Ohio officials still seek Medicaid flexibility
COLUMBUS, Ohio — Ohio continues to press the federal government for flexibility as state lawmakers review whether to expand the Medicaid program under President Barack Obama’s health care law.
Greg Moody, director of the governor’s Office of Health Transformation, told reporters Tuesday he’s encouraged by discussions with the Obama administration, but he said it’s too soon to say the two sides have reached an agreement.
Republican Gov. John Kasich has discussed whether Ohioans newly eligible for Medicaid under an expanded program could instead get private coverage subsidized by Washington. Those low-income individuals could then purchase insurance in the new health insurance market, known as the exchange.

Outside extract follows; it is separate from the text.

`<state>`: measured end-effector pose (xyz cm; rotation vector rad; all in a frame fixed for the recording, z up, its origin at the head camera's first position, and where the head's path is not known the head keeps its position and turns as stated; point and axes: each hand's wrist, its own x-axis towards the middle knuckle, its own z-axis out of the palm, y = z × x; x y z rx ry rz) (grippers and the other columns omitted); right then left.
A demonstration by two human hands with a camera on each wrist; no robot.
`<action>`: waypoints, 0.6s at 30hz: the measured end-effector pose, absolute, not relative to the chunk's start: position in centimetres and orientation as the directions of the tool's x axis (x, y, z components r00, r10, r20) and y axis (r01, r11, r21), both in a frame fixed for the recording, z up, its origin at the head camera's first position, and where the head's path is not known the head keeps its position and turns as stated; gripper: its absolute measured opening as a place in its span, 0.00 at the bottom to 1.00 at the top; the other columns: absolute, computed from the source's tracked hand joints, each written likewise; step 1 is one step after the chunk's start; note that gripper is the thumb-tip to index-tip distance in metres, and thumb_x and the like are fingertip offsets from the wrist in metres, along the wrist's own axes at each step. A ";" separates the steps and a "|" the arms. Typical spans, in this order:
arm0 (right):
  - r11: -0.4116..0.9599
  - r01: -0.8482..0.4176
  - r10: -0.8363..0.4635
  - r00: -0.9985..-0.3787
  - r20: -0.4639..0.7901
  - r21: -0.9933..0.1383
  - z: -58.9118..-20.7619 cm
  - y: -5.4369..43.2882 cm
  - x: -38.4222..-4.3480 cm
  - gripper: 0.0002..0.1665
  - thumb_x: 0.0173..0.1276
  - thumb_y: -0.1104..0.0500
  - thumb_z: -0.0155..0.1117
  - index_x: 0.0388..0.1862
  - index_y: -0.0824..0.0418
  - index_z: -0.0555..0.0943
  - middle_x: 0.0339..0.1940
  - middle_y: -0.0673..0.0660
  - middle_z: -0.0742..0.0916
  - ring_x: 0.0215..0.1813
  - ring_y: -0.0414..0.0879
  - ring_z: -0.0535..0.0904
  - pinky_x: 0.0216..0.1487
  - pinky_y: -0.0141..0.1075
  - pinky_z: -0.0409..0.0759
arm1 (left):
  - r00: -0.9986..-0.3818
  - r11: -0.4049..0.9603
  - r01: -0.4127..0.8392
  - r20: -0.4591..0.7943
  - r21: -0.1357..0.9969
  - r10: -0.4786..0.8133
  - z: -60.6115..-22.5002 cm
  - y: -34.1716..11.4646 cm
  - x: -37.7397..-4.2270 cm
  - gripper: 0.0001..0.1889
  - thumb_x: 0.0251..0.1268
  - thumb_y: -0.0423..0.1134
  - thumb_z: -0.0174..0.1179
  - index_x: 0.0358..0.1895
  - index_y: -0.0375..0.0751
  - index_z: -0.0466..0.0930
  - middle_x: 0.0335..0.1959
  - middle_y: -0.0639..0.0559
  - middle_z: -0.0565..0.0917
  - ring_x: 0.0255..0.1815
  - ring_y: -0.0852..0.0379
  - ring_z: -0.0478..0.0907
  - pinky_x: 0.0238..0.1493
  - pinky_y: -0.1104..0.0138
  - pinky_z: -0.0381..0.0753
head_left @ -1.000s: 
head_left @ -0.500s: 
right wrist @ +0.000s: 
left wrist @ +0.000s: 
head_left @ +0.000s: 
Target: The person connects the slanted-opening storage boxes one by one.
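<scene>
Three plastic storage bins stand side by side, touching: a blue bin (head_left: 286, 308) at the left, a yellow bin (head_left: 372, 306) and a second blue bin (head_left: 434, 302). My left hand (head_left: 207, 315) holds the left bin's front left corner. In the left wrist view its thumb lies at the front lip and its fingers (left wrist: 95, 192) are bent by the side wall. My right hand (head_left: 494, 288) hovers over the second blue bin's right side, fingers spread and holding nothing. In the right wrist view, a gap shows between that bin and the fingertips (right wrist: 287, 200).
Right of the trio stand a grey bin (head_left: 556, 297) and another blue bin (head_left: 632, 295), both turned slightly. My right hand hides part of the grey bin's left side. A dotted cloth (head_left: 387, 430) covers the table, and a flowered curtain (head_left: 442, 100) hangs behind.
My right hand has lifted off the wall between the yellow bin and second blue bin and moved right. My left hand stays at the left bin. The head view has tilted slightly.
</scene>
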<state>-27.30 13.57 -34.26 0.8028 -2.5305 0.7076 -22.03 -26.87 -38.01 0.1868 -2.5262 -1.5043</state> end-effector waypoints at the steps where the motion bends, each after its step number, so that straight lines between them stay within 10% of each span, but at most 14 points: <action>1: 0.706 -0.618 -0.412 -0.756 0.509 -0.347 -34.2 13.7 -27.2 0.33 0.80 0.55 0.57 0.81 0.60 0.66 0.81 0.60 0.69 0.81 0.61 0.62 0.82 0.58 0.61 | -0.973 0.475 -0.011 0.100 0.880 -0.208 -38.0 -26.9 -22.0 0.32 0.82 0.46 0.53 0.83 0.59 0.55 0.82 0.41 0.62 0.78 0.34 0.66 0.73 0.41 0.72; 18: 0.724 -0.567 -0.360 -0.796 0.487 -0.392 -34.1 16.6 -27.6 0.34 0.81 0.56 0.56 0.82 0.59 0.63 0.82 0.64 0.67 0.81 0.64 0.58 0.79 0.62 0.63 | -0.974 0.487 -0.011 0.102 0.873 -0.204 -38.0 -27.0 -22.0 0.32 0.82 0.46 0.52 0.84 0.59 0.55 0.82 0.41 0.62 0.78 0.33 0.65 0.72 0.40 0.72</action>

“I believe we are getting closer, but we are not going to raise hopes until we’re pretty certain that even at the technical detail, we can get this done,” Moody said.
The state anticipates roughly 366,000 low-income Ohioans will be eligible for coverage beginning in 2014 by expanding Medicaid, the health program for the poor that already provides care for one of every five residents in the state.
Kasich announced last month in his two-year state budget proposal that he would push for expanding Medicaid, but he wants to know whether the state has flexibility to implement the expansion.
The Ohio Legislature, controlled by Republicans, will have to approve Kasich’s decision. And many of them are averse to the Democratic president’s signature health care law and resistant to expanding government programs.
In an expanded Medicaid program, the federal government would pay the entire cost for the first three years, gradually phasing down to 90 percent — still well above Ohio’s current level of 64 percent. But even at those generous rates, some Republicans in the Legislature say they fear being stuck with long-term costs.
Ohio Medicaid Director John McCarthy has discussed flexibility around expansion with federal officials and other states’ counterparts as recently as Monday, Moody said.
Among the open-ended questions are what benefits could those low-income individuals receive in the new health insurance exchange and whether the state could impose a co-payment. Moody declined to be more specific about what the state might want.
“We’re not going to talk about details because we’re still having those conversations,” he said.
The federal law expanded Medicaid to cover low-income people making up to 138 percent of the federal poverty level, or about $15,400 a year for an individual. The provision will mainly benefit low-income adults who do not have children and currently can’t get Medicaid in most states.
Separately, the overhaul provides subsidized private insurance for middle-class households.
The U.S. Supreme Court later gave states the choice of participating in an expanded Medicaid program.
Kasich is one of eight Republican governors to endorse the expansion despite misgivings about the health care overhaul.
Moody said he has been meeting with Republican and Democratic lawmakers on the Medicaid expansion proposal, which is being reviewed in Ohio House hearings.